**Collection entries**
+ + + +
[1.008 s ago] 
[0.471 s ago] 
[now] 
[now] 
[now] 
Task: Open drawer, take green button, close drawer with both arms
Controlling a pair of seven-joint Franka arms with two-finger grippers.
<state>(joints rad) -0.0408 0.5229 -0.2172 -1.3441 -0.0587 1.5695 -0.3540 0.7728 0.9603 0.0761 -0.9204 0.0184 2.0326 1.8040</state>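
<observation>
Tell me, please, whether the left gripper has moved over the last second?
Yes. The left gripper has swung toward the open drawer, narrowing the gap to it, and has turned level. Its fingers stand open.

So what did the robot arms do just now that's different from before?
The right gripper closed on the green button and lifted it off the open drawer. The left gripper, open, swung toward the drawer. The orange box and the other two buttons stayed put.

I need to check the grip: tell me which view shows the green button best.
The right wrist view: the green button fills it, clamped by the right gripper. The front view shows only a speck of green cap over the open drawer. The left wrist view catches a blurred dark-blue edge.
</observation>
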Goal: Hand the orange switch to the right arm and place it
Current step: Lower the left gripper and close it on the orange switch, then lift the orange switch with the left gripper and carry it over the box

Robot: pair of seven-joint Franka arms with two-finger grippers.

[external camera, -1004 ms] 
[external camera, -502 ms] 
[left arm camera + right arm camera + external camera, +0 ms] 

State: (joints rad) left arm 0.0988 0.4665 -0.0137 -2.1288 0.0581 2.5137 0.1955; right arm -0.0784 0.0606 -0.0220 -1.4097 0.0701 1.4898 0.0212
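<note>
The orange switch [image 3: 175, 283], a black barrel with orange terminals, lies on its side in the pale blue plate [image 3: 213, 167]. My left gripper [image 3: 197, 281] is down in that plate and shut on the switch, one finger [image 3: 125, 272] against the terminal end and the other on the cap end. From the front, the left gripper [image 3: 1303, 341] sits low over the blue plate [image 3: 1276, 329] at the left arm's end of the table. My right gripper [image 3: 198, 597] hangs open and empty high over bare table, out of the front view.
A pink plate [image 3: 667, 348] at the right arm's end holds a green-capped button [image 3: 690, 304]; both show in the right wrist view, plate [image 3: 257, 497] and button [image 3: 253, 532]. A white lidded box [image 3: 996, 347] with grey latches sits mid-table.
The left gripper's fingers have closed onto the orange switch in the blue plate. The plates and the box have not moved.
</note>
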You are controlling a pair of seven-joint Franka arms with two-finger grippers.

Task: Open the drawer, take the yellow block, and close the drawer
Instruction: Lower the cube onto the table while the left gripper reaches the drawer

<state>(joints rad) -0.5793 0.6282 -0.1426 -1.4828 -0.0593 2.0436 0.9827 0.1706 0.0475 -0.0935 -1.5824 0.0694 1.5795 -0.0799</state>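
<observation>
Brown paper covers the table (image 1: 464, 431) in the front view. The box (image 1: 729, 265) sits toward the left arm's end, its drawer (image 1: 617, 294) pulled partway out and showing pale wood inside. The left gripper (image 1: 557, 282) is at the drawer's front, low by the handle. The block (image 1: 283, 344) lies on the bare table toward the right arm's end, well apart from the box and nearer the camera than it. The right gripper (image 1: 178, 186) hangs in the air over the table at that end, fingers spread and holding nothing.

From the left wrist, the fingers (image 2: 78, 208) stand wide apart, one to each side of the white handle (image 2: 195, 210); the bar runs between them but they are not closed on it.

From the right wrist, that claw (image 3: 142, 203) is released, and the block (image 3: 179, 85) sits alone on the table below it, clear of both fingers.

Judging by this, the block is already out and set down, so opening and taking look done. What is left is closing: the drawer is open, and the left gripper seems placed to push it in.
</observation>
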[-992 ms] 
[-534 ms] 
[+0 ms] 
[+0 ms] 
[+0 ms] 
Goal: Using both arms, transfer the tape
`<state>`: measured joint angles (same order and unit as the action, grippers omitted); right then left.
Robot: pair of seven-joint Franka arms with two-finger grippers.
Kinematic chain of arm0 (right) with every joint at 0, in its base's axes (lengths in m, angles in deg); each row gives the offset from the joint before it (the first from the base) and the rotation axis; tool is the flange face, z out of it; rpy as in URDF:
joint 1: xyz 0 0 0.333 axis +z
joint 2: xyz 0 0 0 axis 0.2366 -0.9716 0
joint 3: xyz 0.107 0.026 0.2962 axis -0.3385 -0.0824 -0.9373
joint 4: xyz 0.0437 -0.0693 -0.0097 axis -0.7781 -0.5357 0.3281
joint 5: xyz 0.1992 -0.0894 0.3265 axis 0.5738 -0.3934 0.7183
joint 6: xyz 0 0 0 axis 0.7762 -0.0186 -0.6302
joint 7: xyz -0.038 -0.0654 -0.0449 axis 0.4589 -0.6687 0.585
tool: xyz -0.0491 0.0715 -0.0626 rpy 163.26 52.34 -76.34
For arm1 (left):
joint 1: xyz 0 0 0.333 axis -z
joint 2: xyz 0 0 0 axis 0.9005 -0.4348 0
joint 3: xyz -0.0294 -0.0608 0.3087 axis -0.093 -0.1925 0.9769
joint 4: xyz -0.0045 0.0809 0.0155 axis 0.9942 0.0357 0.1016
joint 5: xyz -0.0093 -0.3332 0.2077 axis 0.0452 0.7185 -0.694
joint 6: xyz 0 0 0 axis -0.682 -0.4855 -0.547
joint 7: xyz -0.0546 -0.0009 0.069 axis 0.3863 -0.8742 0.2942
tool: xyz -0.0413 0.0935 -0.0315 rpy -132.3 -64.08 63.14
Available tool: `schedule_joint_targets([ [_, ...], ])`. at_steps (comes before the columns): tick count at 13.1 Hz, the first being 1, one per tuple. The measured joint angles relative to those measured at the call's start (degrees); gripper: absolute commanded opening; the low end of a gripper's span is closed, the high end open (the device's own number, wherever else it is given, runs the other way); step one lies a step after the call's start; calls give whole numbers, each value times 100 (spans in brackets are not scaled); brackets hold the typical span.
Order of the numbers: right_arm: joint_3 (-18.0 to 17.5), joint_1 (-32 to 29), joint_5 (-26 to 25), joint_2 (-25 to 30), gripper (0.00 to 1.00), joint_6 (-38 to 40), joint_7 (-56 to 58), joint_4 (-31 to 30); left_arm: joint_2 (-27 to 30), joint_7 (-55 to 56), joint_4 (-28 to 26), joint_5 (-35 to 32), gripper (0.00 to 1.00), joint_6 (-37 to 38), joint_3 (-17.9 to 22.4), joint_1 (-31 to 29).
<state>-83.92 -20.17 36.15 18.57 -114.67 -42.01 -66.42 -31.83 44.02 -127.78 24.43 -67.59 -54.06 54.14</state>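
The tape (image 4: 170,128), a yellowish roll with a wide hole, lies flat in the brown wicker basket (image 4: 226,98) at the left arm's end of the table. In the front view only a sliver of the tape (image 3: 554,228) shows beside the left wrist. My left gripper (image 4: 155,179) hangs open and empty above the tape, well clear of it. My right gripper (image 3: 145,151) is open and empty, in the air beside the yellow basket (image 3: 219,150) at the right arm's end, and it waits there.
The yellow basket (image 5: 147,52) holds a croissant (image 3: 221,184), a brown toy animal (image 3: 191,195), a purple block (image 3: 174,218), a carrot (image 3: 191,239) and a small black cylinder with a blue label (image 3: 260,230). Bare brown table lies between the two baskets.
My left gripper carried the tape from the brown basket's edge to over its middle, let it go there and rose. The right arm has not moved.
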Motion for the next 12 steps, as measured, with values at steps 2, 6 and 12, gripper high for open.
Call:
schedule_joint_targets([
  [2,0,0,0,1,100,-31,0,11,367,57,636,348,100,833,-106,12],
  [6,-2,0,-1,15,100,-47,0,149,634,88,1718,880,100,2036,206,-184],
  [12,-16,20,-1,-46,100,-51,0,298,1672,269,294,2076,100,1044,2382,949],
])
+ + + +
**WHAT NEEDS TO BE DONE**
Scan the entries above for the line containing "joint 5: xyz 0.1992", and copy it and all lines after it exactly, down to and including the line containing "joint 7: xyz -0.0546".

**PROBLEM SOLUTION**
joint 5: xyz 0.1992 -0.0894 0.3265 axis 0.5738 -0.3934 0.7183
joint 6: xyz 0 0 0 axis 0.7762 -0.0186 -0.6302
joint 7: xyz -0.038 -0.0654 -0.0449 axis 0.4589 -0.6687 0.585
tool: xyz -0.0491 0.0715 -0.0626 rpy 163.26 52.34 -76.34
For arm1 (left):
joint 1: xyz 0 0 0.333 axis -z
joint 2: xyz 0 0 0 axis 0.9005 -0.4348 0
joint 3: xyz -0.0294 -0.0608 0.3087 axis -0.093 -0.1925 0.9769
joint 4: xyz -0.0045 0.0809 0.0155 axis 0.9942 0.0357 0.1016
joint 5: xyz -0.0093 -0.3332 0.2077 axis 0.0452 0.7185 -0.694
joint 6: xyz 0 0 0 axis -0.682 -0.4855 -0.547
joint 7: xyz -0.0546 -0.0009 0.069 axis 0.3863 -0.8742 0.2942

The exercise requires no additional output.